* **Directions for this task**: Return all of the material exactly; no line may be dropped.

* **Dataset excerpt**:
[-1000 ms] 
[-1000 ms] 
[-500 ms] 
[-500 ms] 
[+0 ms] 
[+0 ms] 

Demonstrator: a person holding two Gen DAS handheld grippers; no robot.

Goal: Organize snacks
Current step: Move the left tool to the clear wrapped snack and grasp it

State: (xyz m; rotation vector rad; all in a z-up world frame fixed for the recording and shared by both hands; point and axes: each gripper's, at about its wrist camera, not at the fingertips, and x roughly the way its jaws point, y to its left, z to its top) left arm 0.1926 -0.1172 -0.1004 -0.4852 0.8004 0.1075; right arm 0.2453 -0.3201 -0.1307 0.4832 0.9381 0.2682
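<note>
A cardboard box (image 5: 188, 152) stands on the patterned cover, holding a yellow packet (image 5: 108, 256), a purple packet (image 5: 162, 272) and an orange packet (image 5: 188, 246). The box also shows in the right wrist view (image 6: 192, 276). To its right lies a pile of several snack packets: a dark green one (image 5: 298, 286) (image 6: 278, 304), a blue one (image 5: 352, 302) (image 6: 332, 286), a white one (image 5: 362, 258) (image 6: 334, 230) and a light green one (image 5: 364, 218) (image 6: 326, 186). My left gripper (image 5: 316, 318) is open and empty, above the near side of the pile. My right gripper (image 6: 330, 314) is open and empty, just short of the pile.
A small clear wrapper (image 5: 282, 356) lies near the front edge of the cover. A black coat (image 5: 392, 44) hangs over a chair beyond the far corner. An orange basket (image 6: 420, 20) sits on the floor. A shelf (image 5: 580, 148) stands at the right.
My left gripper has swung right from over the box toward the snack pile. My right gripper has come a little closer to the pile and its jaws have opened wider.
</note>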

* **Task answer**:
[-1000 ms] 
[-1000 ms] 
[-500 ms] 
[-500 ms] 
[+0 ms] 
[+0 ms] 

Demonstrator: a person holding two Gen DAS handheld grippers; no robot.

Goal: Organize snacks
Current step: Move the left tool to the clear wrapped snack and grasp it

State: (xyz m; rotation vector rad; all in a z-up world frame fixed for the recording and shared by both hands; point and axes: each gripper's, at about its wrist camera, not at the fingertips, and x roughly the way its jaws point, y to its left, z to its top) left arm 0.1926 -0.1172 -0.1004 -0.4852 0.8004 0.1075; right arm 0.2453 -0.3201 -0.1307 0.4832 0.9381 0.2682
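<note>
A cardboard box (image 5: 188, 152) stands on the patterned cover, holding a yellow packet (image 5: 108, 256), a purple packet (image 5: 162, 272) and an orange packet (image 5: 188, 246). The box also shows in the right wrist view (image 6: 192, 276). To its right lies a pile of several snack packets: a dark green one (image 5: 298, 286) (image 6: 278, 304), a blue one (image 5: 352, 302) (image 6: 332, 286), a white one (image 5: 362, 258) (image 6: 334, 230) and a light green one (image 5: 364, 218) (image 6: 326, 186). My left gripper (image 5: 316, 318) is open and empty, above the near side of the pile. My right gripper (image 6: 330, 314) is open and empty, just short of the pile.
A small clear wrapper (image 5: 282, 356) lies near the front edge of the cover. A black coat (image 5: 392, 44) hangs over a chair beyond the far corner. An orange basket (image 6: 420, 20) sits on the floor. A shelf (image 5: 580, 148) stands at the right.
My left gripper has swung right from over the box toward the snack pile. My right gripper has come a little closer to the pile and its jaws have opened wider.
</note>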

No more work remains on this exercise.